**DIRECTIONS FOR THIS TASK:** Every line of the data should be output word for word.
------
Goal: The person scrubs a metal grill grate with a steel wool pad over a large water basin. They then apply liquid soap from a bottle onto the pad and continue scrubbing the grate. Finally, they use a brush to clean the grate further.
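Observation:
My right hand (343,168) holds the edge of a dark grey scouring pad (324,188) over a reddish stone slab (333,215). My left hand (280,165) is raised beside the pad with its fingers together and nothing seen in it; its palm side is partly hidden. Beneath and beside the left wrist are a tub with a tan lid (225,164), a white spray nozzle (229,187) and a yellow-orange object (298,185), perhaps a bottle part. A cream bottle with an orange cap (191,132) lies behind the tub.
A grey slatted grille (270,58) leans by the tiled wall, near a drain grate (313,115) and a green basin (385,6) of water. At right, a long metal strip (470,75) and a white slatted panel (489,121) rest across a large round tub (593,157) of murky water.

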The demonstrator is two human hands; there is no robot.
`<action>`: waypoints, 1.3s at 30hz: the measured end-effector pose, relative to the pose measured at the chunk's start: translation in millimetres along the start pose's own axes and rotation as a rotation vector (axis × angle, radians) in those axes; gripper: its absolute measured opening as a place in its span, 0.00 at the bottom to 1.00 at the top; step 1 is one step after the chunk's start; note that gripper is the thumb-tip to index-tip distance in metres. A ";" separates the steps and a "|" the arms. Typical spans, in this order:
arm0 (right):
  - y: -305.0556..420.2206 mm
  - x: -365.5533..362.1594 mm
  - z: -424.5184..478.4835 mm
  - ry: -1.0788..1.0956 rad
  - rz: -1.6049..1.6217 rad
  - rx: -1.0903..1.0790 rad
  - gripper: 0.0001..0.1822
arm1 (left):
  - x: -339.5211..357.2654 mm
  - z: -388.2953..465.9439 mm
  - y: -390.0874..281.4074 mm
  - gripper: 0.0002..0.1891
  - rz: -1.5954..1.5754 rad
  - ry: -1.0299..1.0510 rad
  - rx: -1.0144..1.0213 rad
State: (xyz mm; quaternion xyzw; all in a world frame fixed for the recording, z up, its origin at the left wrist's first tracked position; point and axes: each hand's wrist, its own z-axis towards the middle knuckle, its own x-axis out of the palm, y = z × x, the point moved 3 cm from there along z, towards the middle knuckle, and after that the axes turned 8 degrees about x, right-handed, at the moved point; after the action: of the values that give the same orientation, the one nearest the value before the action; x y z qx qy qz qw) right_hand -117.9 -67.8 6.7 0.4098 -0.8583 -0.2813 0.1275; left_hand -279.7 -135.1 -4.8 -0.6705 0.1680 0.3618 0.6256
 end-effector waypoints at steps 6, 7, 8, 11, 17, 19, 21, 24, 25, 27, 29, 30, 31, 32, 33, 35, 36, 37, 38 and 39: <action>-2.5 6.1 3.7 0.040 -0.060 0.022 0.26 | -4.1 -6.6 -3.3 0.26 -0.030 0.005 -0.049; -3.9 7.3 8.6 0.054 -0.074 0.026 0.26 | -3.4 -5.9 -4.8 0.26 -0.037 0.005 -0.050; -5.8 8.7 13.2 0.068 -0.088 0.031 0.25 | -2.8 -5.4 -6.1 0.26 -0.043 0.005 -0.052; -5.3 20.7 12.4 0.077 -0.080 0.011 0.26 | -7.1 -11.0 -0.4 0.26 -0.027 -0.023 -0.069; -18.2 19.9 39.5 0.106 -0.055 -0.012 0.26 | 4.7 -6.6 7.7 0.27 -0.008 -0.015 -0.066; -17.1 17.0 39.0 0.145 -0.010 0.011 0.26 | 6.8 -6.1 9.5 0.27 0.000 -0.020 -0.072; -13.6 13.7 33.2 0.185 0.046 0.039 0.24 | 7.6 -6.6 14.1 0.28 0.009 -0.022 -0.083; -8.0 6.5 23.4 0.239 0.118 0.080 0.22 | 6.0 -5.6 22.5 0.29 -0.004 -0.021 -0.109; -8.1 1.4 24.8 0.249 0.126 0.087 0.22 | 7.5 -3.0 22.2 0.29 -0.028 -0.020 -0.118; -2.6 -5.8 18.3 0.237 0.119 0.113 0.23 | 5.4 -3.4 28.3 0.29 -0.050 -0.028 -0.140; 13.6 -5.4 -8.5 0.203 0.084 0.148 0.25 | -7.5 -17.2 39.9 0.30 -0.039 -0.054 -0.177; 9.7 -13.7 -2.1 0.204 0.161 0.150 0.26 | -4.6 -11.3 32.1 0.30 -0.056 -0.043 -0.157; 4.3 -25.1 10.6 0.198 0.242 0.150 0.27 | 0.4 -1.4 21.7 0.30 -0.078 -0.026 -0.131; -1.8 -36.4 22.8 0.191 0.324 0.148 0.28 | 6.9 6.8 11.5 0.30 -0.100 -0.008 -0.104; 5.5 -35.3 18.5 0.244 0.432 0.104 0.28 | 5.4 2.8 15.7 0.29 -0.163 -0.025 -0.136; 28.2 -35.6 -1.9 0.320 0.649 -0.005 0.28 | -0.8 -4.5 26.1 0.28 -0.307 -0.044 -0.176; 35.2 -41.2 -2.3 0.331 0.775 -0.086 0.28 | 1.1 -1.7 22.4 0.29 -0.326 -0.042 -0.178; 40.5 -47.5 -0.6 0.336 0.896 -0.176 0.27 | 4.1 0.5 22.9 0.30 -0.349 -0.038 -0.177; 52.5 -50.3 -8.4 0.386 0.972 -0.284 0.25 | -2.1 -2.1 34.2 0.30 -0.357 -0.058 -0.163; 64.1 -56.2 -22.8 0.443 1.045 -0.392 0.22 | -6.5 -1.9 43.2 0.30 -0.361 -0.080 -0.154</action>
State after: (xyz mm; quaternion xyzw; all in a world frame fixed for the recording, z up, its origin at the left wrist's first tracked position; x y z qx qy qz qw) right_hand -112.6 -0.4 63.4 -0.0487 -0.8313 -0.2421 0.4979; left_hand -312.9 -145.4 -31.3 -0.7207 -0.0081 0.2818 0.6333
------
**OUTPUT OF THE TASK:**
Goal: The person scrubs a metal grill grate with a steel wool pad over a large water basin. They then apply liquid soap from a bottle onto the pad and continue scrubbing the grate. Finally, they use a brush to clean the grate further.
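Observation:
My right hand (343,168) holds the edge of a dark grey scouring pad (324,188) over a reddish stone slab (333,215). My left hand (280,165) is raised beside the pad with its fingers together and nothing seen in it; its palm side is partly hidden. Beneath and beside the left wrist are a tub with a tan lid (225,164), a white spray nozzle (229,187) and a yellow-orange object (298,185), perhaps a bottle part. A cream bottle with an orange cap (191,132) lies behind the tub.
A grey slatted grille (270,58) leans by the tiled wall, near a drain grate (313,115) and a green basin (385,6) of water. At right, a long metal strip (470,75) and a white slatted panel (489,121) rest across a large round tub (593,157) of murky water.
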
The demonstrator is two human hands; there is no robot.
`<action>`: waypoints, 1.3s at 30hz: the measured end-effector pose, relative to the pose measured at the chunk's start: translation in millimetres along the start pose's own axes and rotation as a rotation vector (axis × angle, radians) in those axes; gripper: its absolute measured opening as a place in its span, 0.00 at the bottom to 1.00 at the top; step 1 is one step after the chunk's start; note that gripper is the thumb-tip to index-tip distance in metres. A ";" separates the steps and a "|" the arms. Typical spans, in this order:
arm0 (right):
  - y: -305.0556..420.2206 mm
  - x: -365.5533..362.1594 mm
  - z: -424.5184..478.4835 mm
  - ry: -1.0788..1.0956 rad
  - rz: -1.6049..1.6217 rad
  - rx: -1.0903..1.0790 rad
  - gripper: 0.0001..0.1822
arm1 (left):
  - x: -339.5211..357.2654 mm
  - z: -388.2953..465.9439 mm
  - y: -390.0874..281.4074 mm
  - gripper: 0.0002..0.1891
  - rz: -1.5954..1.5754 rad
  - ry: -1.0299..1.0510 rad
  - rx: -1.0144..1.0213 rad
State: (xyz mm; quaternion xyzw; all in a world frame fixed for the recording, z up, its origin at the left wrist's first tracked position; point and axes: each hand's wrist, its own z-axis towards the middle knuckle, its own x-axis out of the palm, y = z × x, the point moved 3 cm from there along z, towards the middle knuckle, and after that the axes turned 8 degrees about x, right-handed, at the moved point; after the action: of the values that give the same orientation, the one nearest the value before the action; x y z qx qy qz qw) right_hand -117.9 -67.8 6.7 0.4098 -0.8583 -0.2813 0.1275; left_hand -279.7 -135.1 -4.8 -0.6705 0.1680 0.3618 0.6256
 end-effector waypoints at steps 6, 7, 8, 11, 17, 19, 21, 24, 25, 27, 29, 30, 31, 32, 33, 35, 36, 37, 38 and 39: <action>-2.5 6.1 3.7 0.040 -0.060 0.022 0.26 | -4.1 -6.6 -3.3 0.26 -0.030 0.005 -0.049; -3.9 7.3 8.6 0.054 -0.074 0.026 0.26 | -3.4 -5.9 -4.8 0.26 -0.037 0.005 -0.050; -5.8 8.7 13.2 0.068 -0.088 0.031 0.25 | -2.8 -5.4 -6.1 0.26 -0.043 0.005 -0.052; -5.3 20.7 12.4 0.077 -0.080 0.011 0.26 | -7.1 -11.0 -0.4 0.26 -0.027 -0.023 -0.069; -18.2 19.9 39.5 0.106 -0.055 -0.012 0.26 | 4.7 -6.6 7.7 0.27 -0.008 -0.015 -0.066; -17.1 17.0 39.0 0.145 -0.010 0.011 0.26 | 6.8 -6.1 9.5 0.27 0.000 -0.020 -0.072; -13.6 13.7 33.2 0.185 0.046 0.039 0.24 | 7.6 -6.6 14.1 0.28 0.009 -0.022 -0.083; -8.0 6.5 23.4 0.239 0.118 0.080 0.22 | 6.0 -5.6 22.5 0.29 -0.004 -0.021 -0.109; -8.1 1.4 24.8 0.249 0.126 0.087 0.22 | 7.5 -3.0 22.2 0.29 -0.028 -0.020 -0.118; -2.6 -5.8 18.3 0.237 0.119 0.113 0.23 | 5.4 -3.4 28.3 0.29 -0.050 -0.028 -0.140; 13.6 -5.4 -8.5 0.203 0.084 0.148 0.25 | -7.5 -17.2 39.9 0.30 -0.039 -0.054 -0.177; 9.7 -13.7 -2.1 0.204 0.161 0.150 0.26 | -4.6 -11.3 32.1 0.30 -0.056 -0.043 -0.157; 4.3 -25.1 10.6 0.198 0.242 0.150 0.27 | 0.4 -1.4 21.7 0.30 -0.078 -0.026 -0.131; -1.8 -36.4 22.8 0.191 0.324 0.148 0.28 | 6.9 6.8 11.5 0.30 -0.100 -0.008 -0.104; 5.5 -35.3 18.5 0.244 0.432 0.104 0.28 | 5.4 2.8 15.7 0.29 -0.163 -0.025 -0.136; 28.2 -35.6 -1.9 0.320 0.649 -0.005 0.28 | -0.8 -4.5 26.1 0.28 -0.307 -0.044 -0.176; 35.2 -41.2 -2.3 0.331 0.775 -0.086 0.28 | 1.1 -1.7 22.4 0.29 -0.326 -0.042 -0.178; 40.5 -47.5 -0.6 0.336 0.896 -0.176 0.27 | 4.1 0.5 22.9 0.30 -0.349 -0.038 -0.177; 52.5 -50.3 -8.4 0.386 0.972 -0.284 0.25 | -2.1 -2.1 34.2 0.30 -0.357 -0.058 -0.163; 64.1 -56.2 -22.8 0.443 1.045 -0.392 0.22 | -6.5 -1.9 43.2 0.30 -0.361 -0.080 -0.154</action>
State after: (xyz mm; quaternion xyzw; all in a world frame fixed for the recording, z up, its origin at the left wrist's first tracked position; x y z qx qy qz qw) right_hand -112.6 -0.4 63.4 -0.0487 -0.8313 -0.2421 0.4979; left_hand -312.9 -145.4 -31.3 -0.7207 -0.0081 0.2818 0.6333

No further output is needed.